The problem ::
Copy each line of the material in which the word "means" appears.

——————————

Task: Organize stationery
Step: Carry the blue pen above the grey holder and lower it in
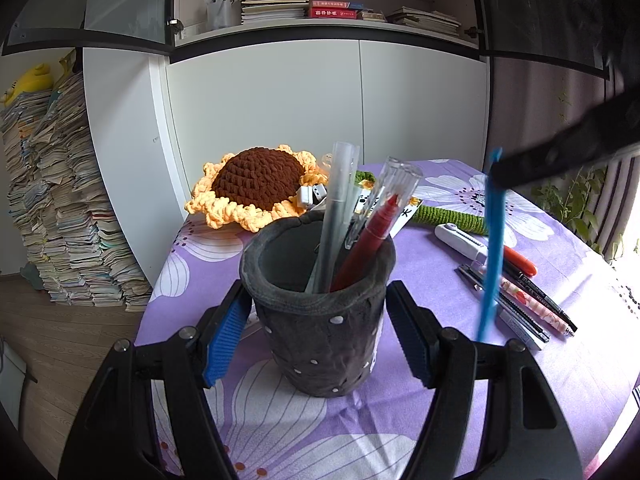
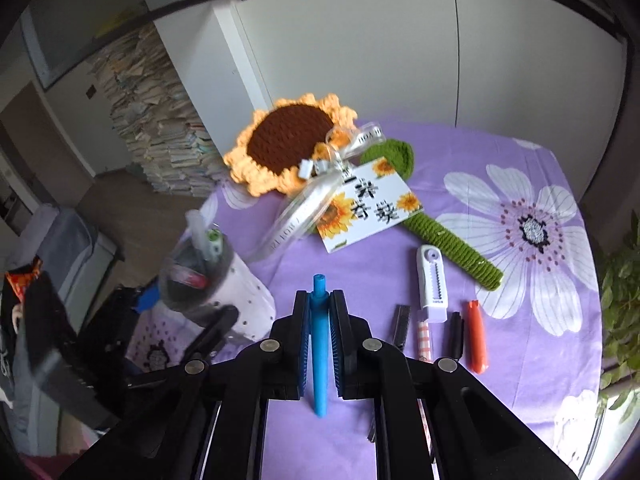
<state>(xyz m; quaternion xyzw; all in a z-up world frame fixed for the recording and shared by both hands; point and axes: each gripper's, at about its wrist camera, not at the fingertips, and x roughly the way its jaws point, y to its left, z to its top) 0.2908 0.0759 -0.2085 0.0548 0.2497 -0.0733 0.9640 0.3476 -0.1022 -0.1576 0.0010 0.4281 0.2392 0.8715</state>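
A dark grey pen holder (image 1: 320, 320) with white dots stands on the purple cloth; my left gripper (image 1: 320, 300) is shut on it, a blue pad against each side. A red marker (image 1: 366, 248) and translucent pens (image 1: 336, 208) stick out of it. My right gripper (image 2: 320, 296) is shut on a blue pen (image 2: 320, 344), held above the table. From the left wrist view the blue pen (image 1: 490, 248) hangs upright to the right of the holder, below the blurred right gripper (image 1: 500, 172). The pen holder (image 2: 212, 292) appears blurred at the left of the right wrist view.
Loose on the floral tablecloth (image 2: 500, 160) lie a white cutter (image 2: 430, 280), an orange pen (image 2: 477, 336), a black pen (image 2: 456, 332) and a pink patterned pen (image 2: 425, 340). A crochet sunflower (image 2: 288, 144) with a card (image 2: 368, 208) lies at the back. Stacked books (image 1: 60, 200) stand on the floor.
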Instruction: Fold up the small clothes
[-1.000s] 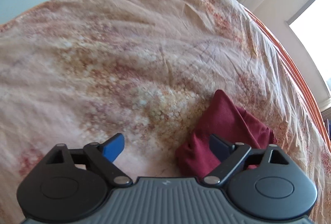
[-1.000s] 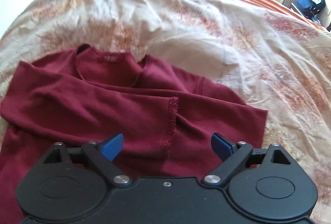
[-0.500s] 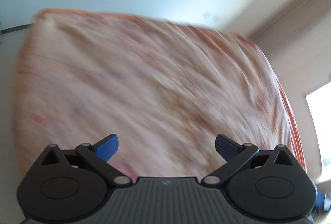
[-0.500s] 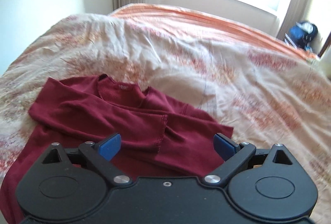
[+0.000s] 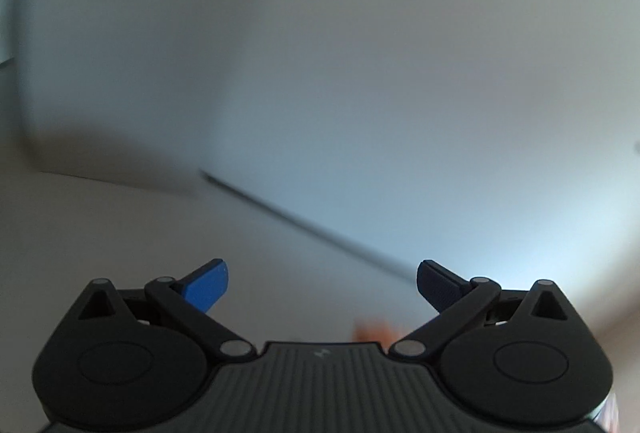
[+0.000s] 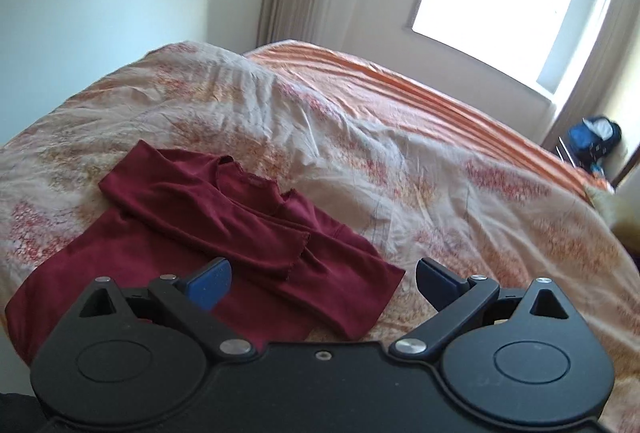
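Both the left gripper and the right gripper, which have just been opening, are wide open and empty, so the red shirt lying below the right one may slip unfolded, its sleeves lying loose.

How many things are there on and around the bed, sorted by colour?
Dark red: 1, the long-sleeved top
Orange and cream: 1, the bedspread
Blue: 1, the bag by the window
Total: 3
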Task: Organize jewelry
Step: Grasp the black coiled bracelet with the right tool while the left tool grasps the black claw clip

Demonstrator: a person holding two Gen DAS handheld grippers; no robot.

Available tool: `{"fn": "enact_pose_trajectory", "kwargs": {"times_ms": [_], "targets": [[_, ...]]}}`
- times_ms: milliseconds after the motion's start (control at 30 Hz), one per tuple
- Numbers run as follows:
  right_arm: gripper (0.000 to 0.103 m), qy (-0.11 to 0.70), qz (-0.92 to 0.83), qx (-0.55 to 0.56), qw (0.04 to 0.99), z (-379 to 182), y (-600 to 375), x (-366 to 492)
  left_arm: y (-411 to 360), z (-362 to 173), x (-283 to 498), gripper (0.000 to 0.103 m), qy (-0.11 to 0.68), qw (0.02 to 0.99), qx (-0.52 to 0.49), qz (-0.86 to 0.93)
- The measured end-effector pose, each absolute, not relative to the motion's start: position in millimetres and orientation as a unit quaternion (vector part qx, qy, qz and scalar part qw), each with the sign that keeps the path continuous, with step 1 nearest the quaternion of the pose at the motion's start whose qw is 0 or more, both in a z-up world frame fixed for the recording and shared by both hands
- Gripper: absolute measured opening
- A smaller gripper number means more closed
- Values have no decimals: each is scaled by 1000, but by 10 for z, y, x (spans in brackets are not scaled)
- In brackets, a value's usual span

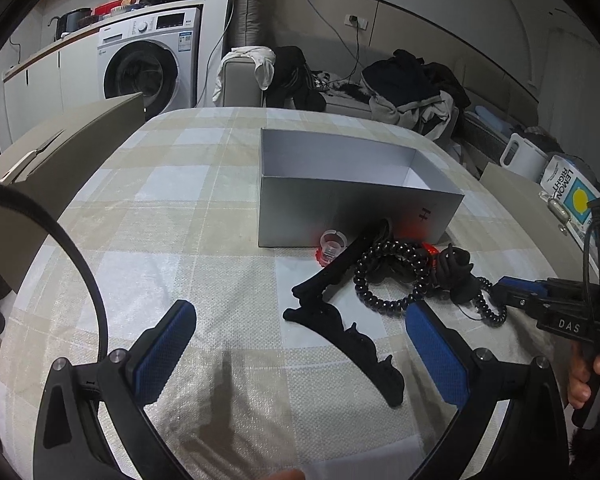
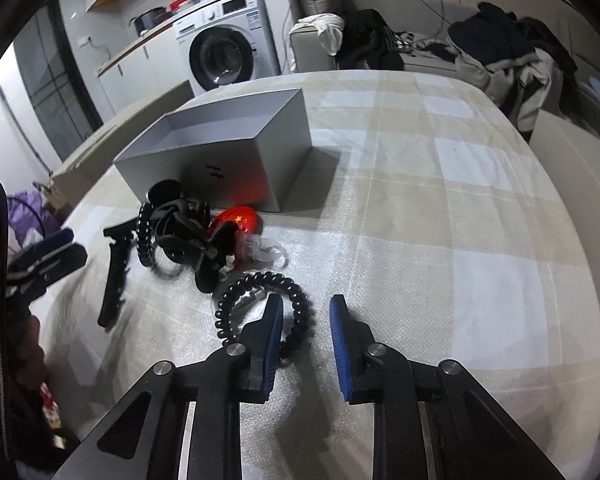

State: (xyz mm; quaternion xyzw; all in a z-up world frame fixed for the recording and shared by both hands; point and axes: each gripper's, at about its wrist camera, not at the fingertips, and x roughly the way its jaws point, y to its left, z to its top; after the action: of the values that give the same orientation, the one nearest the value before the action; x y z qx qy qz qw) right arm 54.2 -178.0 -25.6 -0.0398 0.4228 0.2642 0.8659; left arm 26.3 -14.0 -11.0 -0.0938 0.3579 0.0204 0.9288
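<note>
Checked cloth covers the desk [image 1: 148, 216], and a grey open box [image 1: 356, 200] stands on it, a washing machine [image 1: 148, 64] behind. Just in front of the box lie a red clip [image 2: 236, 220], a clear ring [image 1: 333, 242], black hair clips [image 1: 340, 312] and black coil hair ties [image 2: 266, 308]. Right gripper [image 2: 306, 316] has narrowed jaws straddling the nearest coil tie, not pressing it. Left gripper [image 1: 300, 344] hangs released, wide open, above the long clip.

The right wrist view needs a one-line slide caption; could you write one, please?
Right gripper straddling a black spiral hair tie beside a grey box.
</note>
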Motion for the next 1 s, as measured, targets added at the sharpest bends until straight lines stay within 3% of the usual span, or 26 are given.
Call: {"fn": "enact_pose_trajectory", "kwargs": {"times_ms": [67,133,300,500,633,833,900,967,1000], "targets": [[19,418,261,-63,868,-254,-1725,517,-152,-127,285,102,366,926,-95,17],[9,409,255,-87,872,-265,-1675,493,-176,-141,299,102,373,923,-90,16],[8,405,268,-69,872,-227,-1721,461,-222,-175,336,101,392,916,-82,11],[8,373,295,5,880,-37,-1874,395,-264,-207,395,83,416,907,-70,-2],[8,365,298,17,882,15,-1864,397,-254,-238,417,60,431,899,-74,-6],[8,364,305,11,880,31,-1802,369,-259,-215,343,39,425,902,-76,-8],[8,363,307,9,879,35,-1782,368,-244,-220,310,37,423,903,-77,-8],[8,362,310,10,879,38,-1769,372,-225,-216,251,27,421,904,-77,-7],[8,362,311,10,879,34,-1766,374,-237,-215,261,15,422,903,-76,-6]]}}
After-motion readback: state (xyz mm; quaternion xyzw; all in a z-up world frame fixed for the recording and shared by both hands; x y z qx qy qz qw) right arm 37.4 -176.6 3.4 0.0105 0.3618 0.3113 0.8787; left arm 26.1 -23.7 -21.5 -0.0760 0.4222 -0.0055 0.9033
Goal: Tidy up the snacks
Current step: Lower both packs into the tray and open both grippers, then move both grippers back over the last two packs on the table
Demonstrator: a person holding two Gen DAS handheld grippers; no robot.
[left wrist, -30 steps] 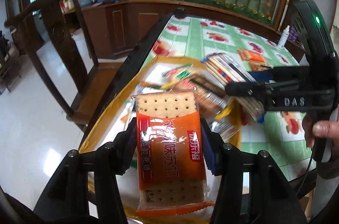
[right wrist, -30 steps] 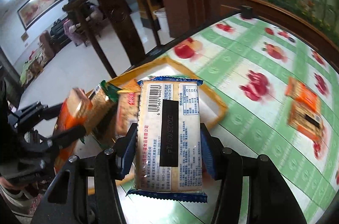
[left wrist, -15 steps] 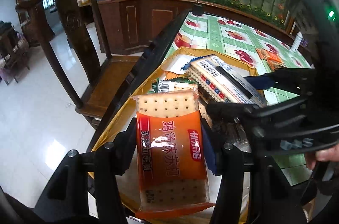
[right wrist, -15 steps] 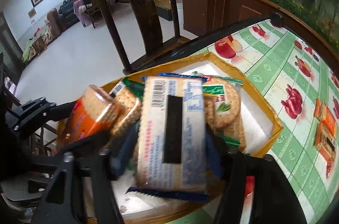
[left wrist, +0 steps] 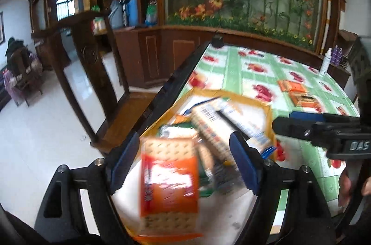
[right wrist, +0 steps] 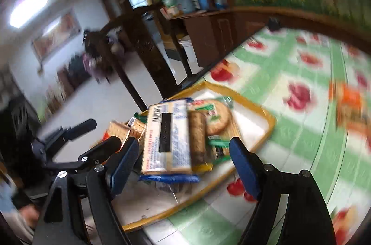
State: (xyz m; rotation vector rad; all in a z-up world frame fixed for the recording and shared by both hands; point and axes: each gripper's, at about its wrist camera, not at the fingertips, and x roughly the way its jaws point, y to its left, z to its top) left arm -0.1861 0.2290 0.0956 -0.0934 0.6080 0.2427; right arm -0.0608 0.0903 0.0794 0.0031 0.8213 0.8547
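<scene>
A yellow-rimmed tray (left wrist: 267, 114) (right wrist: 270, 123) sits at the table's near-left corner and holds several snack packs. My left gripper (left wrist: 183, 163) is open, with the orange cracker pack (left wrist: 169, 182) lying loose between its fingers over the tray. My right gripper (right wrist: 183, 163) is open above the tray, and the blue-edged cracker pack (right wrist: 167, 140) lies on the pile in front of it, free of the fingers. A round biscuit pack (right wrist: 216, 116) lies beside it. The right gripper also shows in the left wrist view (left wrist: 324, 131).
Two orange snack packs (left wrist: 298, 93) (right wrist: 349, 105) lie on the green fruit-patterned tablecloth (left wrist: 243, 73) further right. A white bottle (left wrist: 324, 60) stands at the table's far edge. A dark wooden chair (left wrist: 92, 82) stands left of the table.
Both grippers have opened and let go of their packs. The orange pack and the blue-edged pack now lie in the tray. Both grippers have drawn back a little.
</scene>
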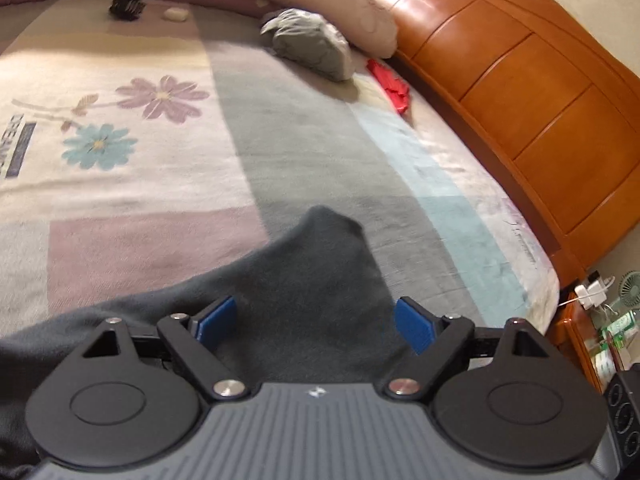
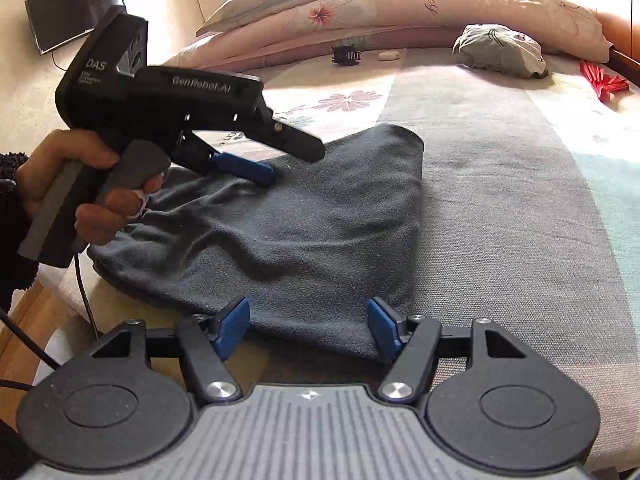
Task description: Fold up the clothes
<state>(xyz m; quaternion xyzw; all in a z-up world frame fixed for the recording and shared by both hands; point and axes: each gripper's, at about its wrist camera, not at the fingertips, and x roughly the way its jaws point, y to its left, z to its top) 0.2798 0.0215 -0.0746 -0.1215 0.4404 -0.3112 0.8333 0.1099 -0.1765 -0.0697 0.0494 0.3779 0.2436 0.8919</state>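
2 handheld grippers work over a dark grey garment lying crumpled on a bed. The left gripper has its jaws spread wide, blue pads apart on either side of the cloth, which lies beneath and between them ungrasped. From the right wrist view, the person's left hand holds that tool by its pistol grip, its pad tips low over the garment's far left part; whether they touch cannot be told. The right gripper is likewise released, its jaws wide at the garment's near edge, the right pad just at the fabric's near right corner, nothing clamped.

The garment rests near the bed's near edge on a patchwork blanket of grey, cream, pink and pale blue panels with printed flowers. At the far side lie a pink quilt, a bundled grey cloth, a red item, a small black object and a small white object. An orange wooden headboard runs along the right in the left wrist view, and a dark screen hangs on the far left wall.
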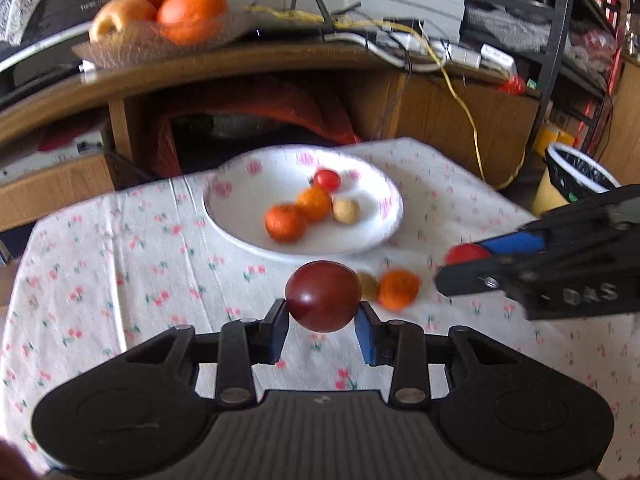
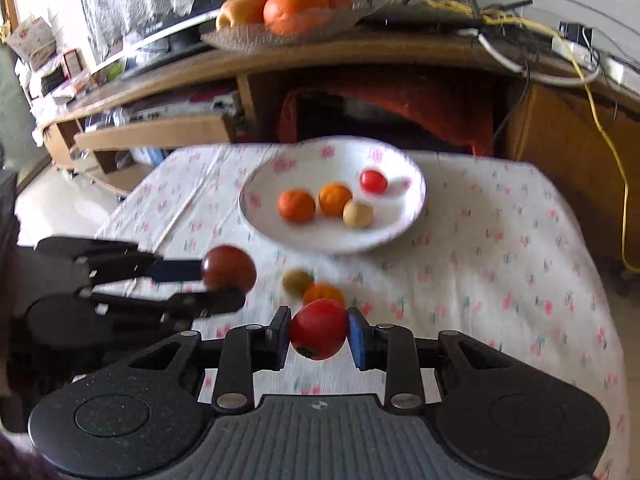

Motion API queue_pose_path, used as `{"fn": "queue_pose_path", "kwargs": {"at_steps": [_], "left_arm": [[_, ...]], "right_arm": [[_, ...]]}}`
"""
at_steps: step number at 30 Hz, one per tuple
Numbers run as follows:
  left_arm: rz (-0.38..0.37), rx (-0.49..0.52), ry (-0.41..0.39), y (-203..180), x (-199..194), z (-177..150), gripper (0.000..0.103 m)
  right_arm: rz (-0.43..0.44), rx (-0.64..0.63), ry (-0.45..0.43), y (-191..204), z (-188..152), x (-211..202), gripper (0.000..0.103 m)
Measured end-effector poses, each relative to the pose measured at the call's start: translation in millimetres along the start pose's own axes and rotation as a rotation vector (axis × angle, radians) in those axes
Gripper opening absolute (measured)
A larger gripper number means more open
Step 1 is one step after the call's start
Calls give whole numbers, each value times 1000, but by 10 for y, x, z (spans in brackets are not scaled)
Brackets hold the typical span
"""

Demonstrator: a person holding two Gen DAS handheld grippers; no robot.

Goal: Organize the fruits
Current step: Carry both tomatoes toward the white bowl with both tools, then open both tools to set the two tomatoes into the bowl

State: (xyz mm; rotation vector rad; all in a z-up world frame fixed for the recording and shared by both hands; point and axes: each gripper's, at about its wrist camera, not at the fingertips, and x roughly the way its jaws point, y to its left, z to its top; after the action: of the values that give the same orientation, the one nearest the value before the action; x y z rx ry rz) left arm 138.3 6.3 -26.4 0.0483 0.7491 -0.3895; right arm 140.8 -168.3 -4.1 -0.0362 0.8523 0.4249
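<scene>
My left gripper [image 1: 323,316] is shut on a dark red tomato [image 1: 323,301] and holds it above the cloth, short of the white flowered plate [image 1: 240,196]. My right gripper [image 2: 319,334] is shut on a bright red tomato [image 2: 319,329]. The plate [image 2: 260,188] holds two small oranges [image 2: 296,205], a beige fruit [image 2: 358,213] and a small red tomato [image 2: 373,181]. A small orange [image 2: 326,293] and a greenish-brown fruit [image 2: 296,281] lie on the cloth in front of the plate. Each gripper shows in the other's view: the right [image 1: 460,264], the left [image 2: 228,280].
The table has a white cloth with cherry print [image 1: 120,264]. Behind it stands a wooden desk [image 1: 248,68] with a glass bowl of large oranges and an apple [image 1: 160,36], cables and a yellow cord [image 1: 460,96]. A lined bin [image 1: 576,176] stands at the right.
</scene>
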Motion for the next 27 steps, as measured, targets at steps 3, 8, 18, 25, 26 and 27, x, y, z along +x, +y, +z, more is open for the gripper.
{"fn": "queue_pose_path", "kwargs": {"at_steps": [3,8,18,25,26,27], "left_arm": [[16,-8,-24,44,3,109,44],[31,-3,-54,86,93,262,44],[31,4,-40,78,340,313,44],[36,0,-31,84,408,304,44],[36,-1,-32,88,408,302,44],[37,-5,-34,91,409,301,44]], "right_arm": [[-5,10,-37,-14,134,71,24],[-19,-2,-64,-25,220,194,24],[-45,-14,-91,-120,342,365,24],[-40,-2,-92,-164,370,500,25],[-38,3,-93,-167,371,508,25],[-39,3,-97,-167,369,511,26]]}}
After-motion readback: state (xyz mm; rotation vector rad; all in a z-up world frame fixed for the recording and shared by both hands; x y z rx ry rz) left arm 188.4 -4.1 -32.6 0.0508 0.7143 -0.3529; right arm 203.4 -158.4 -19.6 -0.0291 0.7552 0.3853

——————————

Exercise result ::
- A smaller gripper number means more closed
A larger gripper number means more open

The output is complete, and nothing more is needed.